Start your kit by reviewing the lists below. Don't get overwhelmed and budget by picking up one or two items on each shopping trip/

- Food service needs

Drinking water: 1 gallon per person per day; 3 to 7 day supply

Non-perishable food that meets your dietary requirements: 3 to 7 day supply

- Manual can opener or pop- top cans/containers and eating utensils

- Juice/soft drinks/instant coffee or tea

- Plastic wrap/zip-top bags/garbage bags

- Paper plates, cups, aluminum foil

- Cooler for food storage and ice

- Lighter/matches, pots/pans

- Camp stove or grill outdoor use only

Personal items

- Sleeping bags, pillows, blankets

- Lawn chairs, folding chairs, cots

- Personal hygiene items, including toothbrush, soap, deodorant, denture care and so on

- List of emergency contact information

- Prescriptions and over the counter medications

- Spare glasses, contacts, cleaning solution

- Extra hearing aid batteries

- Baby/infant needs, such as diapers, formula, extra clothes and more

- Rain gear, hot and cold weather clothing

- Closed-toe work shoes, no sandals

Sanitation/cleaning supplies

- Water for cleaning

- Unscented bleach to disinfect water

- Rubber gloves

- Wet wipes and waterless hand sanitizer

- Toilet paper, paper towels, sanitary supplies

- Filter face masks (Dust Mask)

- Assorted cleaners and disinfectants

- Brooms, mops, towels and rags

- Bucket with tight fitting lid for emergency toilet

Pets and service animals

- Water - 1 gallon per day for each animal; 7 day supply

- Cage or carrier for each animal

- Food and treats

- Toys and comfort items

- Cleaning supplies

- Immunization records, photos

Basic safety equipment

- NOAA Weather Radio

- First aid kit and instruction book

- Landline telephone, which does not require batteries or electricity

- Battery-powered television, radio, clock

- Flashlights

- Extra batteries

- Chemical Light Sticks to replace candles

- Whistle to signal for help if needed

Basic tools

- Basic tool kit, including hammer, wrenches, screwdrivers, pliers, and so on

- Specialized tools for water and gas valves.

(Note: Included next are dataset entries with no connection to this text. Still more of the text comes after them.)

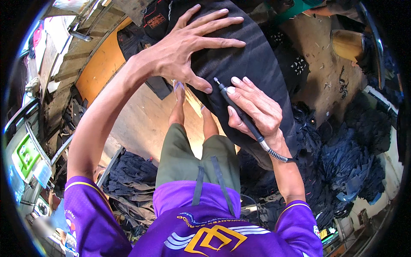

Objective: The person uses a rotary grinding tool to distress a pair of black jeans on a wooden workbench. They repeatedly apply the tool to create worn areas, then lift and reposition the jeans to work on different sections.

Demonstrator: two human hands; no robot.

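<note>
A black cloth piece (239,64) lies spread out in front of me, its right edge curved. My left hand (184,51) rests on its upper left part, fingers spread and palm down. Held in my right hand (259,105) is a black pen-shaped tool (242,112), with a metal tip at the upper end and a coiled metal cord guard at the lower end. That tip is just right of my left thumb, over the cloth; whether it touches the cloth I cannot tell.
Heaps of dark cloth (346,158) lie on the right, with another dark pile (130,177) beside my legs at the left. A black garment with a red-printed label (155,20) is at the top. Small white scraps (298,65) lie on dark cloth beyond the piece.
</note>
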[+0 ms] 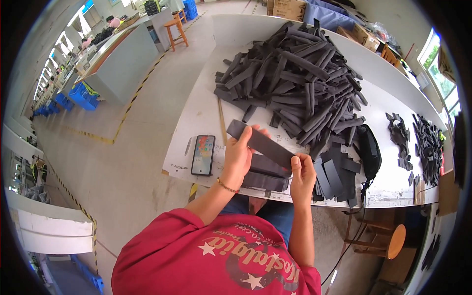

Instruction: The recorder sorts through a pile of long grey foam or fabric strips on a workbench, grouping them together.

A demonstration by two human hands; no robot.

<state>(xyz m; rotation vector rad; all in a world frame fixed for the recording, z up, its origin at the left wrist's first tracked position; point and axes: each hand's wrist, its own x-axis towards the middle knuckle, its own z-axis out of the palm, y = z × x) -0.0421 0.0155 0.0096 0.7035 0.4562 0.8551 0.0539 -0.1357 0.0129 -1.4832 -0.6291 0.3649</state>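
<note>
Your left hand (237,156) and right hand (302,173) each pinch one end of a long flat dark grey foam strip (260,143), holding it slanted just above the white worktable's (196,105) near edge. Under it lie two more such strips (266,173) (stacked). A smartphone (203,155) rests left; a big heap of strips (295,81) sits beyond.

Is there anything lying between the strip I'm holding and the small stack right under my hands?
Nothing visible. The dark strip is held by the left hand and right hand directly above the small stack at the table edge, with only open space between them.
</note>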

- Plastic tarps with grommets or roll plastic sheeting

- Assorted screws, nails or other fasteners

- Duct tape

- Canvas or leather work gloves

Miscellaneous items

- Spare keys for home, vehicles, boats, etc.

- Important papers

- ID, including driver's license, insurance cards, etc.

- Cash, credit cards, coins, checks

- Prepaid telephone cards

- Pens, pencils and paper

- Maps and evacuation information

- Keepsakes, significant photos, etc.

- Books, games and other quiet entertainment

* Medical equipment

- Medical equipment and assistive devices

- Cooler with an ice pack if medications need to be refrigerated

- Medical alert tags or bracelets to identify your disability-related need

* Disinfect water with bleach

- Use household chlorine bleach and medicine dropper: 9 parts water to 1 part bleach can be used as a disinfectant. Use 16 drops of bleach to 1 gallon of water to treat water in an emergency, but do not use scented, color safe, or bleaches with added cleaners.

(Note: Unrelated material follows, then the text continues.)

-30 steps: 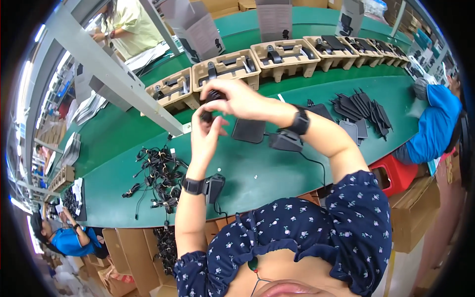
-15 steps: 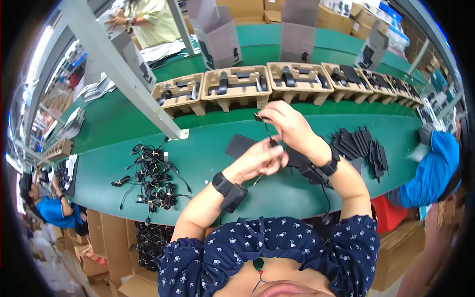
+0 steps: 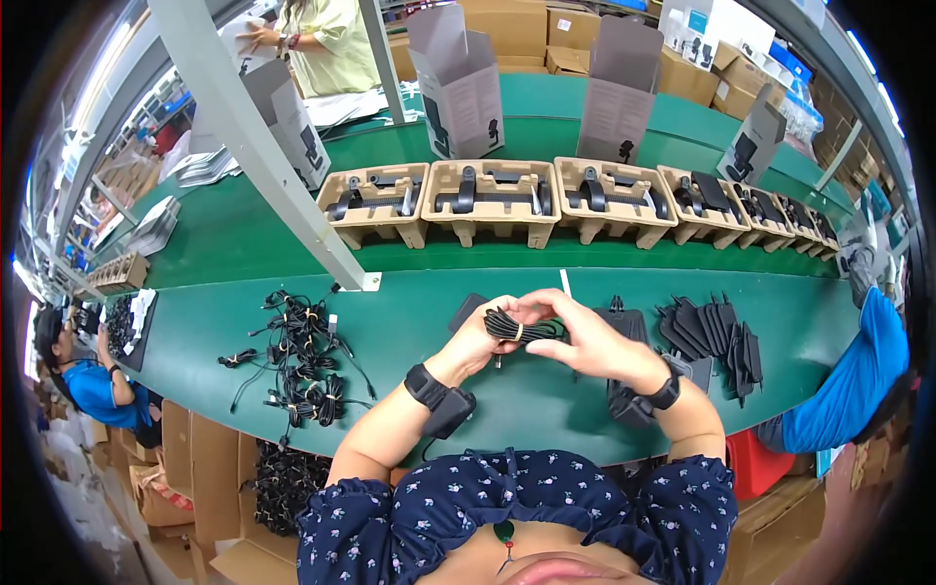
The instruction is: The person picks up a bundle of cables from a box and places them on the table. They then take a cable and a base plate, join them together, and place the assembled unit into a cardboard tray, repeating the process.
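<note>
Worktop of smooth green [image 3: 405,327] curves along its near edge, its surface showing between tangled black cables [image 3: 297,351] at left and the person's hands; flat black plates [image 3: 721,331] lie at right. On the far side, tan moulded trays [image 3: 492,224] hold black parts [image 3: 468,190], with open grey cardboard cartons [image 3: 468,107] standing beyond. Over the worktop, a coiled black cable [image 3: 505,326] is clamped in the left hand [image 3: 473,341]; the right hand [image 3: 600,341] meets its right end, thumb and fingers apart.

One held cable coil [image 3: 505,327], one pendant [image 3: 504,531] show
</note>
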`<action>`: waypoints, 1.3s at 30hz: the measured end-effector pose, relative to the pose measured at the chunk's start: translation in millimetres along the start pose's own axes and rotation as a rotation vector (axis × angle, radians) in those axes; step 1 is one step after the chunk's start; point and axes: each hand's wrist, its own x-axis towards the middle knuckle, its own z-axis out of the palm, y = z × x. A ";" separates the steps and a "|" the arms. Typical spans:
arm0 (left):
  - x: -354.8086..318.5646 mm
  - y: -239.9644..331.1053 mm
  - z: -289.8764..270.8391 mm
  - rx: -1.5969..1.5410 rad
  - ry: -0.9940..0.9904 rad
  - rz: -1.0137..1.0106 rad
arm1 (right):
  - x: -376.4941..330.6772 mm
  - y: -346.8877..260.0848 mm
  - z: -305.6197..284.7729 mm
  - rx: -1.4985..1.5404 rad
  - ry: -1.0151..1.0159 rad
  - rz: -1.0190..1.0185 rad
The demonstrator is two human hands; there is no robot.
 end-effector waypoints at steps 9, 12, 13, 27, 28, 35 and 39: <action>-9.5 11.3 -6.9 0.236 -0.145 0.085 | 9.7 1.4 26.8 -0.799 0.261 -0.286; -18.4 15.5 -1.2 0.578 -0.148 0.364 | 4.8 3.0 28.3 -0.513 0.103 -0.134; -21.5 17.8 1.7 0.573 -0.157 0.360 | 2.2 5.0 25.9 -0.515 0.106 -0.124; -37.8 -30.7 -111.0 1.118 0.506 0.519 | -11.9 60.2 -125.2 -0.497 0.823 0.196; -40.8 -36.6 -122.7 1.160 0.561 0.550 | -6.2 64.7 -143.6 -0.583 0.869 0.217; -41.4 -37.0 -127.4 1.138 0.546 0.608 | 0.2 99.0 -234.7 -0.907 1.036 0.519; -47.1 -33.1 -131.1 1.166 0.560 0.586 | 5.6 113.8 -252.2 -0.934 0.851 0.724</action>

This supply kit is a good start, but depending on your situation, you may need more or less items to survive after an emergency.

Another good idea is to use a container or suitcase with rollers to store and move your kit.

Emergency responders may not be able to get to you immediately after a disaster. Being prepared means choosing to be a hurricane survivor.